Oct 7, 2020, 10:45:13 AM10/7/20

to pushy

Thanks, Michele! This is a really important clue.

It's sound very much like there was some kind of upstream change some time around September 19-21, which closely coincides with the release of iOS 14. I hate to ask for more, but is there any possibility you can capture some frame logs as described earlier in this thread? That would be an enormous help for figuring out what's changed.

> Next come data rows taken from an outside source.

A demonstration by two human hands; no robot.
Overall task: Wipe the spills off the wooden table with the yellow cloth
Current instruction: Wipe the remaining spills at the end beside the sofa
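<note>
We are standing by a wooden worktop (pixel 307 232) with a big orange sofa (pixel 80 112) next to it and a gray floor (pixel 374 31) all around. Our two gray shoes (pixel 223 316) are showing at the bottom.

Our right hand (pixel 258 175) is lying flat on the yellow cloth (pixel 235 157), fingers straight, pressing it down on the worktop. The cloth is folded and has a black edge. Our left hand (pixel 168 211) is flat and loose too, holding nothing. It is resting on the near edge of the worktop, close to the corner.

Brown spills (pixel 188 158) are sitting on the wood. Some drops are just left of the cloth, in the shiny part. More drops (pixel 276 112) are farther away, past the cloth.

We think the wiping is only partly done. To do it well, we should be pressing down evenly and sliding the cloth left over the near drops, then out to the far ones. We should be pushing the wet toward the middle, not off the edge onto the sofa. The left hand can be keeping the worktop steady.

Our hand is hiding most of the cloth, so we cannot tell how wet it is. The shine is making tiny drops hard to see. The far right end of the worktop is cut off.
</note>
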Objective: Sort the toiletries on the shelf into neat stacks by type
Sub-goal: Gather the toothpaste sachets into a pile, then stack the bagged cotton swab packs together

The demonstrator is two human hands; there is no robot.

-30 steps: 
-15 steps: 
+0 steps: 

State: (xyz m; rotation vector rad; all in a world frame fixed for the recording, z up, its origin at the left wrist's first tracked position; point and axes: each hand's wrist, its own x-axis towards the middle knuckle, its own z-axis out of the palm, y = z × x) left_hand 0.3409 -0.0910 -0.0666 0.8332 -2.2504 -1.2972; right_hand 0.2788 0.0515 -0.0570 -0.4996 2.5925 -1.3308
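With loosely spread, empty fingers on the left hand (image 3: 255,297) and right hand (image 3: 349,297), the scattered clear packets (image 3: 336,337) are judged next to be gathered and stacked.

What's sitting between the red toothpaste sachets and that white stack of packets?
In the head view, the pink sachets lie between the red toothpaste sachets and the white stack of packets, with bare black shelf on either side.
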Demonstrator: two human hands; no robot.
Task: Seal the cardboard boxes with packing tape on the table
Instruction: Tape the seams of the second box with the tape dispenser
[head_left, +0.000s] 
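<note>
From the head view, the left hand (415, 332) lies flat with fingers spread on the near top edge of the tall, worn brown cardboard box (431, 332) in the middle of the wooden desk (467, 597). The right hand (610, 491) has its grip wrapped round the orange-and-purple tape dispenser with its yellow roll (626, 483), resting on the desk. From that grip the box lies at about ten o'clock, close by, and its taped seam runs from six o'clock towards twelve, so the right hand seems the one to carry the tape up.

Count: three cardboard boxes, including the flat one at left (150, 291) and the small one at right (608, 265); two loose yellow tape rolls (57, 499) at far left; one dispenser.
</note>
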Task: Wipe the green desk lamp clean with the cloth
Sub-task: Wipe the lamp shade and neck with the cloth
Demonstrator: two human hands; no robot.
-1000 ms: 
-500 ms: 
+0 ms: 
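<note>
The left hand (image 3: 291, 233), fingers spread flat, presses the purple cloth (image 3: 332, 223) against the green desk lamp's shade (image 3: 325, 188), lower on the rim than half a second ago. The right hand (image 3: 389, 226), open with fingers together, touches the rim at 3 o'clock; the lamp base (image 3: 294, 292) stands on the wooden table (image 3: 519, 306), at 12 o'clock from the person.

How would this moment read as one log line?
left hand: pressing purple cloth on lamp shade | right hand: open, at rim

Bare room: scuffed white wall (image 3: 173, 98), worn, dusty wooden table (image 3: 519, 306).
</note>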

For what it's worth, while I do see some updated recommendations around connection management in the docs, I don't see any protocol-level changes that would explain this behavior.

Thanks kindly!

-Jon

Petr Dvořák

unread,

Oct 8, 2020, 3:40:18 AM10/8/20

to pushy

Hello everyone, could someone please assist us with collecting the frame logs? We see a similar issue but do not have much experience with Netty debugging. Could we use our logger instance (org.slf4j.LoggerFactory.getLogger(Clazz.class)) for this somehow?

Douglas Oliveira

unread,

Oct 8, 2020, 1:59:25 PM10/8/20

to pushy

Hey guys,

While also experiencing this issue with Prashant, we collected a bit more information and colelct the httpframe logs to help understand a bit more.

Here are some more evidences:

- We are on pushy 0.13.10, will soon try to update to 0.14.x, but it looks like the problem is the same as per the other comments in this chain of emails;

- To make it easier to troubleshoot and debug the issue, we are sending the APNS notifications in sequence now (not parallel), doing a join in the send message future straight after triggering it, to help us isolate the issue.

- Even after sending the notifications one at a time, we are still experiencing the client hanging - which started around the past 2-3 weeks;

- Because of this we removed the configuration of eventLoops or maxCurrentConnections in our client, once again to help isolate. We used to set them, but when we started getting this issues we removed parallelization altogether to make it easier to troubleshoot the issue. We are still finding that situation where the client gets stuck completing the promise to send the notificatoin. (we set a timeout so that its not stuck)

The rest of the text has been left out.